■ **EXERCISE**
Write out the following records exactly, each one in full.

■ **MATERIAL PROVIDED**
*** Block opens ***
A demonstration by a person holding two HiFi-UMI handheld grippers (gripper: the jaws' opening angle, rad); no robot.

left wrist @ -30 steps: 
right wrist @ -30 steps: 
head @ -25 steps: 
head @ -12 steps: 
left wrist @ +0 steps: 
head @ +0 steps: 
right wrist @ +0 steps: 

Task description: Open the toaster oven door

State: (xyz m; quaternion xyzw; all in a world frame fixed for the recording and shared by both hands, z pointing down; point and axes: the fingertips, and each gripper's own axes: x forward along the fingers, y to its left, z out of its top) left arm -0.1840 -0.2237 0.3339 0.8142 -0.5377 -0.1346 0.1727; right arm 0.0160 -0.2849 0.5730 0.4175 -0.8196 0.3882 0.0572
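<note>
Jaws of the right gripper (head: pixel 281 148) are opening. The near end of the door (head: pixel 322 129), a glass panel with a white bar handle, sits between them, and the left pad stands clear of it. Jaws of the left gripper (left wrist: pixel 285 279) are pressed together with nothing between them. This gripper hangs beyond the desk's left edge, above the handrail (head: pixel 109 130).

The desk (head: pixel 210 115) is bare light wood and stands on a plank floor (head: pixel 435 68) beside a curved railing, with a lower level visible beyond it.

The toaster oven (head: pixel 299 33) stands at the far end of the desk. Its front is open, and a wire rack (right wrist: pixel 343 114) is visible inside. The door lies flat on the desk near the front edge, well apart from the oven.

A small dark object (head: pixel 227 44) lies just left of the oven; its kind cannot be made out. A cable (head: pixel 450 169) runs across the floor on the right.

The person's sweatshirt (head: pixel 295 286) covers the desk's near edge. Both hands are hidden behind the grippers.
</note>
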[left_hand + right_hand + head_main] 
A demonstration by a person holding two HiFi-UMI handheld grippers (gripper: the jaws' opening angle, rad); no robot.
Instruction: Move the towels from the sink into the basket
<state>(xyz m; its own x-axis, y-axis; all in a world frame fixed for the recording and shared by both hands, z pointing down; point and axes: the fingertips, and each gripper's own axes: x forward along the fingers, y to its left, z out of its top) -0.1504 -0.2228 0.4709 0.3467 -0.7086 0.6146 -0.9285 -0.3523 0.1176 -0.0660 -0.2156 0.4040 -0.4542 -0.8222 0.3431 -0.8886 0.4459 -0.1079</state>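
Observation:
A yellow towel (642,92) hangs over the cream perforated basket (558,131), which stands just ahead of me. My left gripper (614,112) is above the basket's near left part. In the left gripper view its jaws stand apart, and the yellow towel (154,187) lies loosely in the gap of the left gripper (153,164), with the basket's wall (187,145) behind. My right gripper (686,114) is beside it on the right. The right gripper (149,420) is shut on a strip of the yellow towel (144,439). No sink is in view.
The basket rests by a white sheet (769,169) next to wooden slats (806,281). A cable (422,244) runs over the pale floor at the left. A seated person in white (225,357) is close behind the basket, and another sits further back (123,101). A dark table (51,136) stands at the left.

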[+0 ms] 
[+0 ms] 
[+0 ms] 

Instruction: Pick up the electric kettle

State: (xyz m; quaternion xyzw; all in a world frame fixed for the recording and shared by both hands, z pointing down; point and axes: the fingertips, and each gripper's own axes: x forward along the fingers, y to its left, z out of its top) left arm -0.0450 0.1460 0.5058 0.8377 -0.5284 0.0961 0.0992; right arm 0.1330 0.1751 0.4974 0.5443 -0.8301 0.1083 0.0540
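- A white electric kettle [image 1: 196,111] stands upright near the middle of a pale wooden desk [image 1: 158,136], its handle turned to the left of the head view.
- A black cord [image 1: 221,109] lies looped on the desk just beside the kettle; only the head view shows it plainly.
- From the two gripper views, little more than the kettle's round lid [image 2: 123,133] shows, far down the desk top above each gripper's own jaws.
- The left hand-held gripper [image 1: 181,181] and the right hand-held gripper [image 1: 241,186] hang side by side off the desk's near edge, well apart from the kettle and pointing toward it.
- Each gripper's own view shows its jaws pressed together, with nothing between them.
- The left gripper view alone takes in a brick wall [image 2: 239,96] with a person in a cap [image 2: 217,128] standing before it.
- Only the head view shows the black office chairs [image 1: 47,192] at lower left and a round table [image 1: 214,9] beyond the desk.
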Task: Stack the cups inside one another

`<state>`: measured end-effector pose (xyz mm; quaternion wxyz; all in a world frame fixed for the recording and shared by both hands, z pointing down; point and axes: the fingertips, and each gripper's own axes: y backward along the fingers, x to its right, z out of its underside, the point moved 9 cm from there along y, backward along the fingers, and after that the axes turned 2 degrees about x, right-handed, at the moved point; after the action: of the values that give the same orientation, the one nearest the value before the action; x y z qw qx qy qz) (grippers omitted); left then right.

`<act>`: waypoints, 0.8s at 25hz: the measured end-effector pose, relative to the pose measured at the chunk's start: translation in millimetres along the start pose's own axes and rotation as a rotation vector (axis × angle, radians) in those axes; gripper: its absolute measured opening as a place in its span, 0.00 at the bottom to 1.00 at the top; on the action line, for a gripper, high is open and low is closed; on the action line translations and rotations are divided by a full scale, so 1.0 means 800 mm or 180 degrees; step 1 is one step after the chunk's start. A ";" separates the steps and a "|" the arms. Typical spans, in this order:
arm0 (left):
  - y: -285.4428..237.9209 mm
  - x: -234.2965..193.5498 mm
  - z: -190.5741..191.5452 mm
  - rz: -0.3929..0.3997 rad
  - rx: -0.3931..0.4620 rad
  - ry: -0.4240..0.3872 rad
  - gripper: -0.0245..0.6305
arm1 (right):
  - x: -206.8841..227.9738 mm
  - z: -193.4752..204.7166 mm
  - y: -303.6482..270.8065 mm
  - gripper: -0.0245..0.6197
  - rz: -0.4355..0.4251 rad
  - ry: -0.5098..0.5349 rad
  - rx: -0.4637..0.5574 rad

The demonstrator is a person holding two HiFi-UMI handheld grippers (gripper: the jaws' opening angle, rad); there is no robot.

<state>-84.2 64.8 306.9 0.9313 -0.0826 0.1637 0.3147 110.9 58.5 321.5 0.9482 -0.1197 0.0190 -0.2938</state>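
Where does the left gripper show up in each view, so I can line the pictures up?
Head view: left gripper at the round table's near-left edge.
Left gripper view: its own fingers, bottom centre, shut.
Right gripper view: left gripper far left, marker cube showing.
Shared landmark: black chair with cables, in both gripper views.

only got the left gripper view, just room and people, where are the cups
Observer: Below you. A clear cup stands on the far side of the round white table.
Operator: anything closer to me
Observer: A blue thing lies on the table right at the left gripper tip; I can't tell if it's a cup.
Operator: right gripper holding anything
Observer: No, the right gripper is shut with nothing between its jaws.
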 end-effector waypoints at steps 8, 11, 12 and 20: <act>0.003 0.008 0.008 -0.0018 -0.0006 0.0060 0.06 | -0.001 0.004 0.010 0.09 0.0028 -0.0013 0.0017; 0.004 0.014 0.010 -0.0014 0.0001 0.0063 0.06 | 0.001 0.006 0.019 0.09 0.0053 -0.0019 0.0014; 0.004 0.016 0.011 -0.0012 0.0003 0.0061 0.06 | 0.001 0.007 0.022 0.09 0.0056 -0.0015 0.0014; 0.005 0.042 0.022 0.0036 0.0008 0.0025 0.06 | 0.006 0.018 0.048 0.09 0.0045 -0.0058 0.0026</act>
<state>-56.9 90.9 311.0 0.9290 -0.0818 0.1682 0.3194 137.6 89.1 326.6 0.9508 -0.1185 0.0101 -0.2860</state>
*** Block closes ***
■ **ANSWER TO THE PROBLEM**
A demonstration by a person holding two HiFi-UMI handheld grippers (gripper: the jaws' opening angle, rad); no robot.

left wrist @ -30 steps: 
right wrist @ -30 steps: 
head @ -25 steps: 
head @ -12 steps: 
left wrist @ +0 steps: 
head @ +0 steps: 
right wrist @ +0 steps: 

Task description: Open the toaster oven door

State: (xyz m; quaternion xyzw; all in a world frame fixed for the recording and shared by both hands, z pointing down; point and axes: the fingertips, and each gripper's own axes: x forward along the fingers, y to its left, z out of its top) left arm -0.1840 -0.2237 0.3339 0.8142 -0.5377 -0.1346 0.1727; right arm 0.0160 -0.2849 0.5730 0.4175 -0.8196 0.3882 0.0572
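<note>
Jaws of the right gripper (head: pixel 281 148) are opening. The near end of the door (head: pixel 322 129), a glass panel with a white bar handle, sits between them, and the left pad stands clear of it. Jaws of the left gripper (left wrist: pixel 285 279) are pressed together with nothing between them. This gripper hangs beyond the desk's left edge, above the handrail (head: pixel 109 130).

The desk (head: pixel 210 115) is bare light wood and stands on a plank floor (head: pixel 435 68) beside a curved railing, with a lower level visible beyond it.

The toaster oven (head: pixel 299 33) stands at the far end of the desk. Its front is open, and a wire rack (right wrist: pixel 343 114) is visible inside. The door lies flat on the desk near the front edge, well apart from the oven.

A small dark object (head: pixel 227 44) lies just left of the oven; its kind cannot be made out. A cable (head: pixel 450 169) runs across the floor on the right.

The person's sweatshirt (head: pixel 295 286) covers the desk's near edge. Both hands are hidden behind the grippers.
</note>
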[left_hand + right_hand + head_main] 
A demonstration by a person holding two HiFi-UMI handheld grippers (gripper: the jaws' opening angle, rad); no robot.
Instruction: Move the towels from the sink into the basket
<state>(xyz m; its own x-axis, y-axis; all in a world frame fixed for the recording and shared by both hands, z pointing down; point and axes: the fingertips, and each gripper's own axes: x forward along the fingers, y to its left, z out of its top) -0.1504 -0.2228 0.4709 0.3467 -0.7086 0.6146 -0.9285 -0.3523 0.1176 -0.0660 -0.2156 0.4040 -0.4542 -0.8222 0.3431 -0.8886 0.4459 -0.1079</state>
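Observation:
A yellow towel (642,92) hangs over the cream perforated basket (558,131), which stands just ahead of me. My left gripper (614,112) is above the basket's near left part. In the left gripper view its jaws stand apart, and the yellow towel (154,187) lies loosely in the gap of the left gripper (153,164), with the basket's wall (187,145) behind. My right gripper (686,114) is beside it on the right. The right gripper (149,420) is shut on a strip of the yellow towel (144,439). No sink is in view.
The basket rests by a white sheet (769,169) next to wooden slats (806,281). A cable (422,244) runs over the pale floor at the left. A seated person in white (225,357) is close behind the basket, and another sits further back (123,101). A dark table (51,136) stands at the left.
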
[+0 ms] 
[+0 ms] 
[+0 ms] 

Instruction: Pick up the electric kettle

State: (xyz m; quaternion xyzw; all in a world frame fixed for the recording and shared by both hands, z pointing down; point and axes: the fingertips, and each gripper's own axes: x forward along the fingers, y to its left, z out of its top) left arm -0.0450 0.1460 0.5058 0.8377 -0.5284 0.0961 0.0992; right arm 0.1330 0.1751 0.4974 0.5443 -0.8301 0.1083 0.0540
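- A white electric kettle [image 1: 196,111] stands upright near the middle of a pale wooden desk [image 1: 158,136], its handle turned to the left of the head view.
- A black cord [image 1: 221,109] lies looped on the desk just beside the kettle; only the head view shows it plainly.
- From the two gripper views, little more than the kettle's round lid [image 2: 123,133] shows, far down the desk top above each gripper's own jaws.
- The left hand-held gripper [image 1: 181,181] and the right hand-held gripper [image 1: 241,186] hang side by side off the desk's near edge, well apart from the kettle and pointing toward it.
- Each gripper's own view shows its jaws pressed together, with nothing between them.
- The left gripper view alone takes in a brick wall [image 2: 239,96] with a person in a cap [image 2: 217,128] standing before it.
- Only the head view shows the black office chairs [image 1: 47,192] at lower left and a round table [image 1: 214,9] beyond the desk.
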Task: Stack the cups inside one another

`<state>`: measured end-effector pose (xyz mm; quaternion wxyz; all in a world frame fixed for the recording and shared by both hands, z pointing down; point and axes: the fingertips, and each gripper's own axes: y backward along the fingers, x to its right, z out of its underside, the point moved 9 cm from there along y, backward along the fingers, and after that the axes turned 2 degrees about x, right-handed, at the moved point; after the action: of the values that give the same orientation, the one nearest the value before the action; x y z qw qx qy qz) (grippers omitted); left then right.

`<act>`: waypoints, 0.8s at 25hz: the measured end-effector pose, relative to the pose measured at the chunk's start: translation in millimetres along the start pose's own axes and rotation as a rotation vector (axis × angle, radians) in those axes; gripper: its absolute measured opening as a place in its span, 0.00 at the bottom to 1.00 at the top; on the action line, for a gripper, high is open and low is closed; on the action line translations and rotations are divided by a full scale, so 1.0 means 800 mm or 180 degrees; step 1 is one step after the chunk's start. A ";" separates the steps and a "|" the arms. Typical spans, in this order:
arm0 (left):
  - y: -285.4428..237.9209 mm
  - x: -234.2965..193.5498 mm
  - z: -190.5741..191.5452 mm
  - rz: -0.3929..0.3997 rad
  - rx: -0.3931..0.4620 rad
  - ry: -0.4240..0.3872 rad
  - gripper: -0.0245..0.6305
arm1 (right):
  - x: -206.8841..227.9738 mm
  - z: -193.4752..204.7166 mm
  - y: -303.6482..270.8065 mm
  - gripper: -0.0245..0.6197
  - rz: -0.4355..0.4251 rad
  - ry: -0.5098..0.5349 rad
  - rx: -0.4637..0.5574 rad

The demonstrator is a person holding two HiFi-UMI handheld grippers (gripper: the jaws' opening angle, rad); there is no robot.

<state>-84.2 64.8 306.9 0.9313 -0.0826 0.1637 0.3147 110.9 58.5 321.5 0.9482 -0.1197 0.0190 -0.2938</state>
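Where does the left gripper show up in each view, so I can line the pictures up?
Head view: left gripper at the round table's near-left edge.
Left gripper view: its own fingers, bottom centre, shut.
Right gripper view: left gripper far left, marker cube showing.
Shared landmark: black chair with cables, in both gripper views.

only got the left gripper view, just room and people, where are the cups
Observer: Below you. A clear cup stands on the far side of the round white table.
Operator: anything closer to me
Observer: A blue thing lies on the table right at the left gripper tip; I can't tell if it's a cup.
Operator: right gripper holding anything
Observer: No, the right gripper is shut with nothing between its jaws.
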 end-effector waypoints at steps 8, 11, 12 and 20: <act>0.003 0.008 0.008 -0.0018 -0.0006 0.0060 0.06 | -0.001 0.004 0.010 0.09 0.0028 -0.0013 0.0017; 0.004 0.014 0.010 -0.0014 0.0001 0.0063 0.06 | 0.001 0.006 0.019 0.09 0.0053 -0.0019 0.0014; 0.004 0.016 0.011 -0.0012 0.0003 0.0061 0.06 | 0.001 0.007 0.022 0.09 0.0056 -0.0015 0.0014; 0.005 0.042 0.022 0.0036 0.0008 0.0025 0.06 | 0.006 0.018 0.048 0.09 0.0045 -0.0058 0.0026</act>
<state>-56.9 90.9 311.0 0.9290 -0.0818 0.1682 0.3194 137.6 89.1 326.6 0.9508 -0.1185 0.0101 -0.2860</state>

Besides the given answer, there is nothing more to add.